A 45-year-old Caucasian male presented with right eye cataract secondary to previous bilateral uveitis in 2008 at the age of 39. Background history includes type 2 diabetes diagnosed in 2011. Ocular history included herpetic keratouveitis with bilateral acute retinal necrosis diagnosed in 2006 (now quiescent) and bilateral relapsing remitting macular oedema treated with multiple IVTA injections. His preoperative right eye vision was counting fingers, and he underwent an uncomplicated phacoemulsification with a 19.0D Alcon SN60WF PCIOL inserted into the bag. Postoperatively, the patient continued to have intermittent severe macular oedema and received three further right eye IVTA injections between 2008 and 2013. His right eye vision has improved to 6/9 by February 2013; however, some right eye PCIOL dislocation was noted. Sixty-four months after his initial PCIOL implant, the patient was found to have right eye in-bag PCIOL dislocation and a vision of 6/24−1 in June 2013. Two months later, he underwent a right-sided anterior approach IOL extraction and secondary anterior chamber IOL implantation. On last review, his right eye vision was 6/36.


We described five late in-bag PCIOL dislocations in patients with underlying uveitis. Tables 1 and 2 summarised their key clinical features, management and subsequent outcomes. The age of patients at the time of cataract operation ranged from 39 to 67 years (mean: 50 years; median: 44 years). Four out of the five patients were male. There were two cases of multifocal choroiditis, two treated herpetic viral retinitis and uveitis, and two Fuchs’ heterochromic iridocyclitis which were also treated with IVTA injections. All patients had in-bag dislocation of PCIOL in their right eyes. The best vision ranged from counting fingers to 6/18 preoperatively and postoperatively varied from 6/36 to 6/6. There were four Alcon SN60WF PCIOLs, and it was unknown for case 4. Circular capsulorhexis and divide-and-conquer phacoemulsification technique was performed in four eyes, and in case 4, the surgical technique was not known.
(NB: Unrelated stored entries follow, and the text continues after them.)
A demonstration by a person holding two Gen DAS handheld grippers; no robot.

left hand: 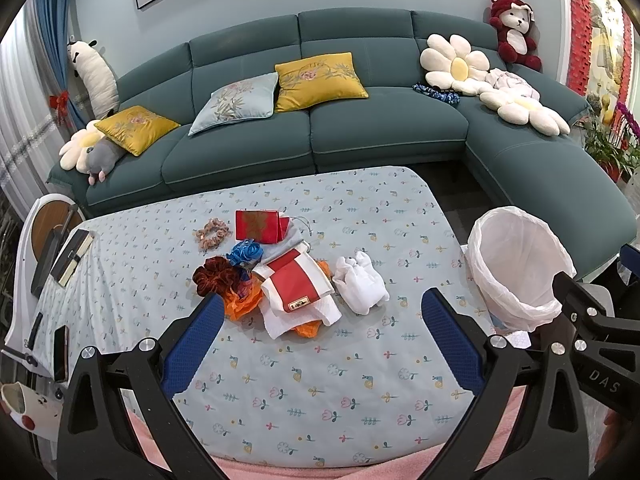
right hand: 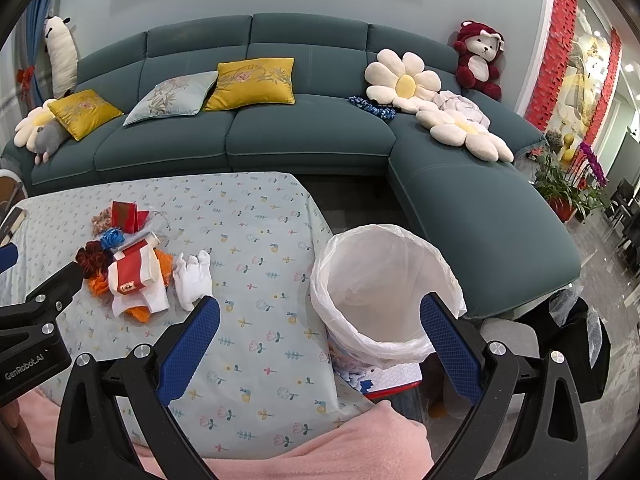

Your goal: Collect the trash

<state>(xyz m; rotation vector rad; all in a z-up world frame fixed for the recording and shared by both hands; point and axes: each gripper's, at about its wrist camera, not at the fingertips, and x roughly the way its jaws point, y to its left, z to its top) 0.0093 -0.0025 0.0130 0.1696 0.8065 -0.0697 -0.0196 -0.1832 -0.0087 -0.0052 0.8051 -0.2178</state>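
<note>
The room is evenly and brightly lit by soft, diffuse light. Shadows under the sofa (left hand: 320, 128) cushions and beneath the items on the table (left hand: 320, 380) are faint and short. Both views show strong fisheye distortion: straight edges bow outward, and black vignetting fills the corners. The white bin liner (right hand: 380, 280) appears slightly overexposed. The bright opening at the far right (right hand: 580, 64) shows glare. Focus is sharp at centre and softens toward the rim.

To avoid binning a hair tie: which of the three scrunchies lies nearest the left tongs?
The dark red scrunchie, just beyond the left tongs; the blue and pink ones lie farther back.
</note>
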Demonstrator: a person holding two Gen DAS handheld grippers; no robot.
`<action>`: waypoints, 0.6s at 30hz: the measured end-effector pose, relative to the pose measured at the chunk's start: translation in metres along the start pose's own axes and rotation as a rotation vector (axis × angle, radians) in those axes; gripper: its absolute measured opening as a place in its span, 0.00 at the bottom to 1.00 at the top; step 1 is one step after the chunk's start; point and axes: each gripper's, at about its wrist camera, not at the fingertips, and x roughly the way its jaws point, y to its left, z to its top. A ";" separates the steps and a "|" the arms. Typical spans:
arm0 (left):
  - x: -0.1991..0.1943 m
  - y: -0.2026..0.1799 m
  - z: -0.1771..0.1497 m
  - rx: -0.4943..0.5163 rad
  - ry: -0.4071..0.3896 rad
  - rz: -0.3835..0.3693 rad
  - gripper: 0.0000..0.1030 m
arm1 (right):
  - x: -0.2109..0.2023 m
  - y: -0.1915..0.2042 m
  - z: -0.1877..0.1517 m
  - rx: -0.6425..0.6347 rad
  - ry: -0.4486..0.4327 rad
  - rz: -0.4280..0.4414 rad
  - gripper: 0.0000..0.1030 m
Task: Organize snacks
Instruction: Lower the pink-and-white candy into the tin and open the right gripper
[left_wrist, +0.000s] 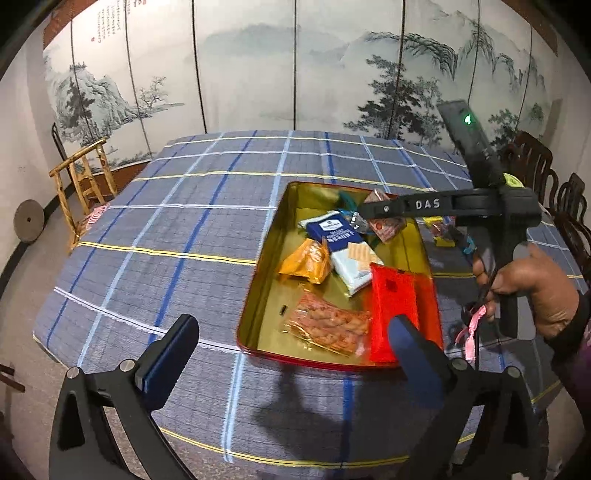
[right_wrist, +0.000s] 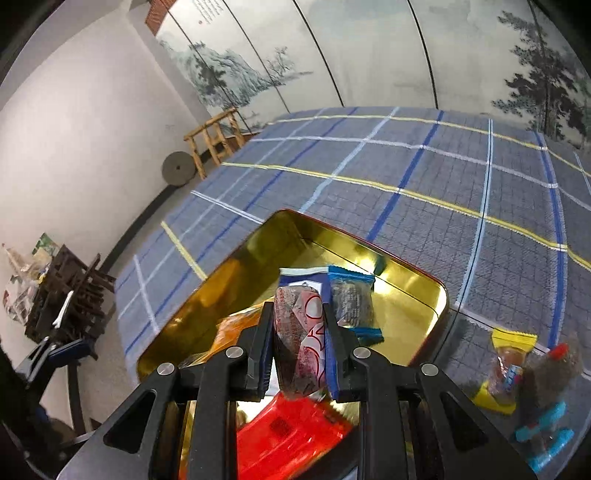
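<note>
A painted landscape screen (left_wrist: 258, 74) is backing the plaid-covered worktop (left_wrist: 166, 229). The right gripper (right_wrist: 299, 343) is holding a red-and-white snack packet (right_wrist: 301, 332) pinched between its fingers, above the gold tin (left_wrist: 266, 258). Best released low, over bare tin floor. The left gripper (left_wrist: 291, 354) is hovering wide open, empty.
</note>
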 end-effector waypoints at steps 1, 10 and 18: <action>0.000 0.002 0.000 0.000 0.001 0.002 0.98 | 0.003 -0.001 0.000 0.008 0.002 0.000 0.24; -0.002 0.010 -0.004 -0.018 0.001 -0.004 0.98 | 0.022 0.001 0.004 0.020 -0.002 -0.043 0.26; -0.006 0.008 -0.005 -0.026 -0.001 -0.036 0.98 | -0.018 0.002 -0.012 0.079 -0.098 0.015 0.40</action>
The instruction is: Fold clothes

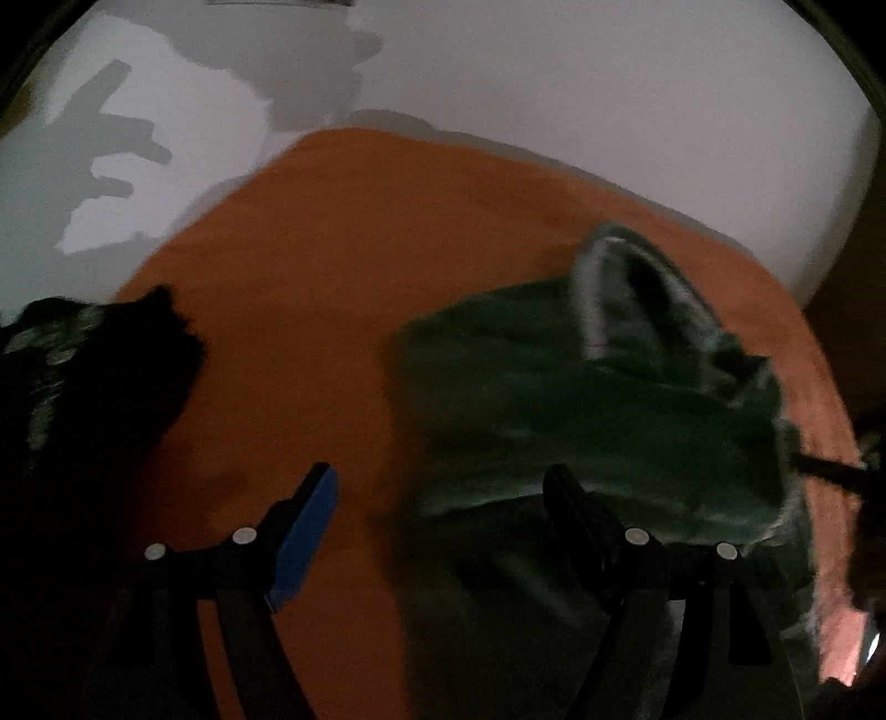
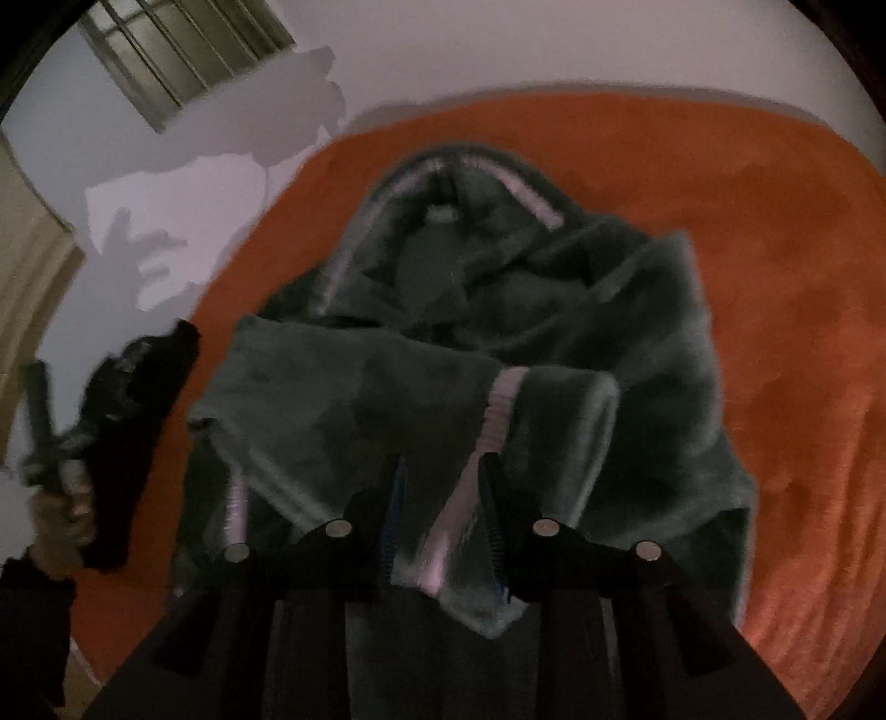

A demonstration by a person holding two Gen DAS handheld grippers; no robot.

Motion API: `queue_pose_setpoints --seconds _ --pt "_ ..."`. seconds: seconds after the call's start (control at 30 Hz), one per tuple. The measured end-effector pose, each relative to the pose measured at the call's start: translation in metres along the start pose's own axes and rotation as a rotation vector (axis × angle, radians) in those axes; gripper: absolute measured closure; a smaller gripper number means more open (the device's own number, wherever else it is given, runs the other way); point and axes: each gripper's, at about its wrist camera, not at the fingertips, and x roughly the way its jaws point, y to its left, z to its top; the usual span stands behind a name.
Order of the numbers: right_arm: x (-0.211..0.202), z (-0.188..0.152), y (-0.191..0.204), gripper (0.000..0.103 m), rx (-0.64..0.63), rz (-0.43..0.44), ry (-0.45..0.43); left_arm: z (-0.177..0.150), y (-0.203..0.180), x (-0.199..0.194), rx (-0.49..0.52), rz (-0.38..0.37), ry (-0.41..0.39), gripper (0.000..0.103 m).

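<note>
A dark green fleece garment (image 2: 498, 332) with pale trim lies partly folded on an orange blanket (image 2: 786, 277). In the right wrist view my right gripper (image 2: 443, 493) stands narrowly open over the garment's near edge. A pale-trimmed fold lies between its fingers, and the pads do not seem to press on it. In the left wrist view my left gripper (image 1: 443, 498) hangs wide open above the blanket (image 1: 310, 288) with nothing between its fingers. The garment (image 1: 581, 399) lies under its right finger. A hand (image 2: 61, 509) holds the left gripper at the right wrist view's left edge.
A black cloth (image 1: 111, 376) lies on the blanket's left side, also seen as the black cloth (image 2: 138, 421) beside the hand. A white wall (image 1: 554, 72) with hand shadows rises behind the blanket. A barred window (image 2: 177, 50) is at the upper left.
</note>
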Motion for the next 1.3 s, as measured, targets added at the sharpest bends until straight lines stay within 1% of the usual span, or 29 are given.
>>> queue_pose_setpoints --seconds 0.07,0.1,0.17,0.27,0.3,0.33,0.37,0.4,0.43,0.47,0.5,0.57,0.6,0.67,0.7,0.73,0.77,0.8,0.83,0.87,0.9,0.93,1.0,1.1,1.13,1.17,1.23,1.27,1.3 --pt "0.032 -0.002 -0.007 0.078 0.025 -0.073 0.059 0.006 -0.023 0.02 0.028 -0.024 0.019 0.025" --pt "0.046 -0.004 -0.011 0.084 0.048 -0.095 0.078 0.011 -0.036 0.033 0.043 -0.022 0.031 0.025" --pt "0.058 -0.01 -0.028 0.084 0.117 -0.042 0.078 0.008 -0.048 0.049 0.082 -0.013 0.058 0.025" --pt "0.044 -0.006 -0.039 0.084 0.153 0.053 0.065 0.01 -0.063 0.077 0.124 0.029 0.104 0.025" --pt "0.035 -0.001 -0.042 0.082 0.155 0.082 0.061 0.01 -0.061 0.081 0.113 0.021 0.098 0.025" --pt "0.024 0.005 -0.049 0.081 0.16 0.089 0.041 0.011 -0.056 0.079 0.096 0.0 0.082 0.025" --pt "0.011 0.015 -0.061 0.068 0.169 0.064 -0.002 0.018 -0.055 0.074 0.08 -0.018 0.063 0.025" --pt "-0.002 0.025 -0.073 0.041 0.177 0.04 -0.045 0.023 -0.046 0.069 0.062 -0.026 0.046 0.025" --pt "-0.015 0.035 -0.085 0.028 0.186 0.015 -0.088 0.031 -0.045 0.08 0.055 -0.018 0.042 0.025" --pt "-0.023 0.045 -0.097 0.02 0.196 -0.015 -0.117 0.039 -0.043 0.092 0.048 -0.01 0.039 0.025" --pt "-0.02 0.055 -0.11 0.02 0.209 -0.046 -0.121 0.045 -0.035 0.098 0.037 0.011 0.039 0.025" --pt "-0.005 0.075 -0.135 0.02 0.255 -0.077 -0.092 0.055 -0.014 0.114 -0.005 0.056 0.057 0.025" --pt "0.005 0.085 -0.144 0.022 0.275 -0.077 -0.074 0.059 -0.002 0.122 -0.037 0.067 0.066 0.025" --pt "0.033 0.103 -0.148 0.023 0.261 -0.005 0.011 0.064 0.019 0.136 -0.1 0.086 0.076 0.025" --pt "0.044 0.108 -0.148 0.034 0.242 0.022 0.048 0.067 0.029 0.143 -0.131 0.094 0.078 0.025" --pt "0.054 0.111 -0.149 0.051 0.221 -0.002 0.066 0.068 0.039 0.148 -0.171 0.101 0.076 0.025" --pt "0.06 0.114 -0.151 0.091 0.211 -0.049 0.072 0.069 0.048 0.153 -0.215 0.096 0.075 0.025" --pt "0.057 0.115 -0.154 0.094 0.227 -0.049 0.053 0.07 0.059 0.157 -0.267 0.074 0.077 0.025" --pt "0.046 0.115 -0.158 0.094 0.254 -0.034 0.003 0.07 0.066 0.16 -0.303 0.052 0.075 0.025" --pt "0.036 0.115 -0.161 0.094 0.267 -0.029 -0.04 0.072 0.072 0.162 -0.321 0.044 0.067 0.025" --pt "0.032 0.117 -0.163 0.094 0.265 -0.036 -0.061 0.073 0.074 0.165 -0.316 0.059 0.067 0.025" --pt "0.034 0.121 -0.167 0.094 0.27 -0.042 -0.064 0.075 0.076 0.167 -0.312 0.074 0.067 0.025" --pt "0.048 0.125 -0.176 0.094 0.292 -0.06 -0.014 0.078 0.075 0.18 -0.285 0.112 0.083 0.025" --pt "0.071 0.129 -0.178 0.094 0.277 -0.085 0.04 0.078 0.072 0.188 -0.269 0.122 0.1 0.025" --pt "0.074 0.132 -0.177 0.094 0.256 -0.091 0.042 0.077 0.069 0.189 -0.261 0.128 0.102 0.025" --pt "0.068 0.137 -0.175 0.094 0.226 -0.092 0.019 0.075 0.067 0.189 -0.254 0.134 0.105 0.025" --pt "0.055 0.14 -0.177 0.094 0.228 -0.093 -0.039 0.068 0.063 0.186 -0.25 0.125 0.106 0.025" --pt "0.056 0.139 -0.176 0.094 0.212 -0.109 -0.03 0.064 0.06 0.184 -0.237 0.132 0.11 0.025" --pt "0.063 0.137 -0.174 0.092 0.185 -0.13 0.011 0.061 0.058 0.18 -0.227 0.161 0.116 0.025"
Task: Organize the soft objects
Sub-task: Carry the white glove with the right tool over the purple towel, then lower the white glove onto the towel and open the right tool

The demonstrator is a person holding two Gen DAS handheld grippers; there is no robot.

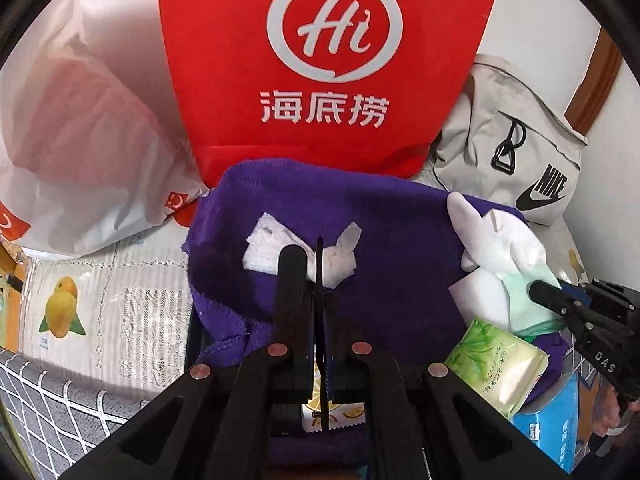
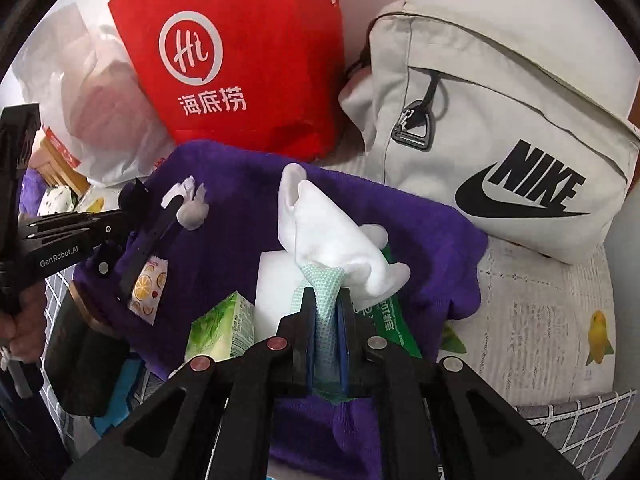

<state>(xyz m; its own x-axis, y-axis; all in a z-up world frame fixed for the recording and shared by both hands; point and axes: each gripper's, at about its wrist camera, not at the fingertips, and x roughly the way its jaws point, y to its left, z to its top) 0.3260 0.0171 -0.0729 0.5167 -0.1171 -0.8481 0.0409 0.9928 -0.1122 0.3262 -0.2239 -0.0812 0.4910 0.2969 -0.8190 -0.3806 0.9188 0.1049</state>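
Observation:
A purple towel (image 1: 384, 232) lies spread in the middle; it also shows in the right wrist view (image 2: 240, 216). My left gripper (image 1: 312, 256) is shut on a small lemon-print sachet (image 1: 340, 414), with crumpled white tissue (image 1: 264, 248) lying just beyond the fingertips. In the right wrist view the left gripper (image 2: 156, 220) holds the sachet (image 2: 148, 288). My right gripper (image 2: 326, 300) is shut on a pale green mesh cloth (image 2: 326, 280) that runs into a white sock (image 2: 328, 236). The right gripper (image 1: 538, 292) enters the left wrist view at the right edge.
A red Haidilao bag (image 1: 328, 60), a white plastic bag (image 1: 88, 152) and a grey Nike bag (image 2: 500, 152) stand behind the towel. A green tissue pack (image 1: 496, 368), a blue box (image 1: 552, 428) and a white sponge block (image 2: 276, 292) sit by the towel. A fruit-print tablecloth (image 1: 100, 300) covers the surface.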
Case 2 had a dense cortical cataract, and case 3 was found to have a loose capsular bag intraoperatively. Case 4 had intermittent inflammation, and case 5 had severe macular oedema postoperatively. Both case 2 and case 5 received multiple IVTA injections. In this retrospective series, there was no information on the cataract density or the duration of the cataract surgeries; however, those patients were generally younger and had less dense cataracts compared to age-related cataract patients, and they also require lower power IOLs.

Table 1 Summary of Cases
Table 2 Analysis of Cases

The time from initial cataract surgery to in-bag dislocation of PCIOL ranged from 48 to 165 months (mean: 81 months and median: 64 months). This is similar to the time frame reported by the largest series of pseudoexfoliation patients - mean 86 months, range 57 to 115 months [11]. The vision at time of dislocation ranged from light perception to 6/7.5. Case 1 with vision of light perception was managed conservatively due to his poor prognosis, and the remaining four cases had additional surgeries. The surgical approach to the dislocated IOL consisted of pars plana vitrectomy with secondary ACIOL in one eye, pars plana vitrectomy with no secondary ACIOL in one eye, and anterior approach lens explantation and secondary ACIOL in two eyes. The explanted IOLs were not sent for histology, and case 4 was found to have a macroscopically fibrosed lens capsule. The final vision after the additional surgeries ranged from 6/38 to 6/6−2. At 6-month follow-up, half of the patients had improved vision and were comparable to their best vision post-initial cataract surgery - case 2 final vision was 6/7.5, better than 6/12 post-cataract surgery; and case 4 final vision was 6/6−2, similar to 6/6 post-cataract surgery. Of the half with worsening vision at 6-month follow-up, case 3 vision was 6/12 compared to 6/6 post-cataract surgery, but was better than pre-cataract vision of 6/18; case 5 follow-up vision was 6/36 compared to 6/9 post-cataract surgery, but was better than pre-cataract vision of counting fingers. Overall, final visual outcomes of the five cases at 6-month review were equal or better than their pre-cataract vision. This is consistent with the available literature on described cases with in-bag IOL dislocation, which suggested that prognosis of eyes with this syndrome with any method of management is quite good with most eyes regain their preoperative vision [3].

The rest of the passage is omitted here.